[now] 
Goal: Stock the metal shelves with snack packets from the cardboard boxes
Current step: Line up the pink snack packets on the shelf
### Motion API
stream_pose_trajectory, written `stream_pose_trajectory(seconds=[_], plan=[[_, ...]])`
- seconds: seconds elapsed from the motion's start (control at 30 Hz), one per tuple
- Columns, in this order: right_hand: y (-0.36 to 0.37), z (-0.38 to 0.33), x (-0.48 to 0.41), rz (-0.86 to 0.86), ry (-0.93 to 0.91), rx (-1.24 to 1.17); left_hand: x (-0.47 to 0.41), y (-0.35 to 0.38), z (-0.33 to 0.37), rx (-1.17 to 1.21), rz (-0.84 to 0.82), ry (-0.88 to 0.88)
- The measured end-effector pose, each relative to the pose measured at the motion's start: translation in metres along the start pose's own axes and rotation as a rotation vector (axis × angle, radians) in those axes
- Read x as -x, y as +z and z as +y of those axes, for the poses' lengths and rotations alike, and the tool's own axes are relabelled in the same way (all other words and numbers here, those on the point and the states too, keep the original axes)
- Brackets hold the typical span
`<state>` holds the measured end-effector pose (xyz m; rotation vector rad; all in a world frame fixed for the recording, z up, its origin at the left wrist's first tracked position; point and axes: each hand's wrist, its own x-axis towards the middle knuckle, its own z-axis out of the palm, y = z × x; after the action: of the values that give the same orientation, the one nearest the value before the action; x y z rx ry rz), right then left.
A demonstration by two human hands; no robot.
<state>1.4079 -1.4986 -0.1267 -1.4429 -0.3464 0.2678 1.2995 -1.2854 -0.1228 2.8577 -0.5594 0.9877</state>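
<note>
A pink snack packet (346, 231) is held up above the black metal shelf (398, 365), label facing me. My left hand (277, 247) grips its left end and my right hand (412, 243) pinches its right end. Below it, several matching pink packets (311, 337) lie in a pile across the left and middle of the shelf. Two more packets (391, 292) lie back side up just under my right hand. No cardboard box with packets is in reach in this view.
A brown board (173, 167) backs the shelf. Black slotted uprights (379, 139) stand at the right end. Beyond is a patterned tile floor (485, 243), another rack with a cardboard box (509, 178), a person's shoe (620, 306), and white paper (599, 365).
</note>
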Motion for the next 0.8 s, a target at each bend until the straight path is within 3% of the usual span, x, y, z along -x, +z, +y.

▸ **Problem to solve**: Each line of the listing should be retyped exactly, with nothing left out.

▸ **Exercise answer**:
[now] 
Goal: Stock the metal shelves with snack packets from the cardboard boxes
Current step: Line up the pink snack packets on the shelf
### Motion API
stream_pose_trajectory, written `stream_pose_trajectory(seconds=[_], plan=[[_, ...]])`
- seconds: seconds elapsed from the motion's start (control at 30 Hz), one per tuple
- Columns, in this order: right_hand: y (-0.36 to 0.37), z (-0.38 to 0.33), x (-0.48 to 0.41), rz (-0.86 to 0.86), ry (-0.93 to 0.91), rx (-1.24 to 1.17); left_hand: x (-0.47 to 0.41), y (-0.35 to 0.38), z (-0.33 to 0.37), rx (-1.17 to 1.21), rz (-0.84 to 0.82), ry (-0.88 to 0.88)
- The measured end-effector pose, each relative to the pose measured at the motion's start: translation in metres along the start pose's own axes and rotation as a rotation vector (axis × angle, radians) in those axes
- Read x as -x, y as +z and z as +y of those axes, for the poses' lengths and rotations alike, and the tool's own axes are relabelled in the same way (all other words and numbers here, those on the point and the states too, keep the original axes)
- Brackets hold the typical span
`<state>` holds the measured end-effector pose (xyz m; rotation vector rad; all in a world frame fixed for the recording, z up, its origin at the left wrist's first tracked position; point and axes: each hand's wrist, its own x-axis towards the middle knuckle, its own z-axis out of the palm, y = z × x; after the action: of the values that give the same orientation, the one nearest the value before the action; x y z rx ry rz), right then left.
A demonstration by two human hands; no robot.
<state>1.4079 -1.4986 -0.1267 -1.4429 -0.3464 0.2678 1.2995 -1.2854 -0.1228 2.8577 -0.5594 0.9877</state>
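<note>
A pink snack packet (346, 231) is held up above the black metal shelf (398, 365), label facing me. My left hand (277, 247) grips its left end and my right hand (412, 243) pinches its right end. Below it, several matching pink packets (311, 337) lie in a pile across the left and middle of the shelf. Two more packets (391, 292) lie back side up just under my right hand. No cardboard box with packets is in reach in this view.
A brown board (173, 167) backs the shelf. Black slotted uprights (379, 139) stand at the right end. Beyond is a patterned tile floor (485, 243), another rack with a cardboard box (509, 178), a person's shoe (620, 306), and white paper (599, 365).
</note>
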Motion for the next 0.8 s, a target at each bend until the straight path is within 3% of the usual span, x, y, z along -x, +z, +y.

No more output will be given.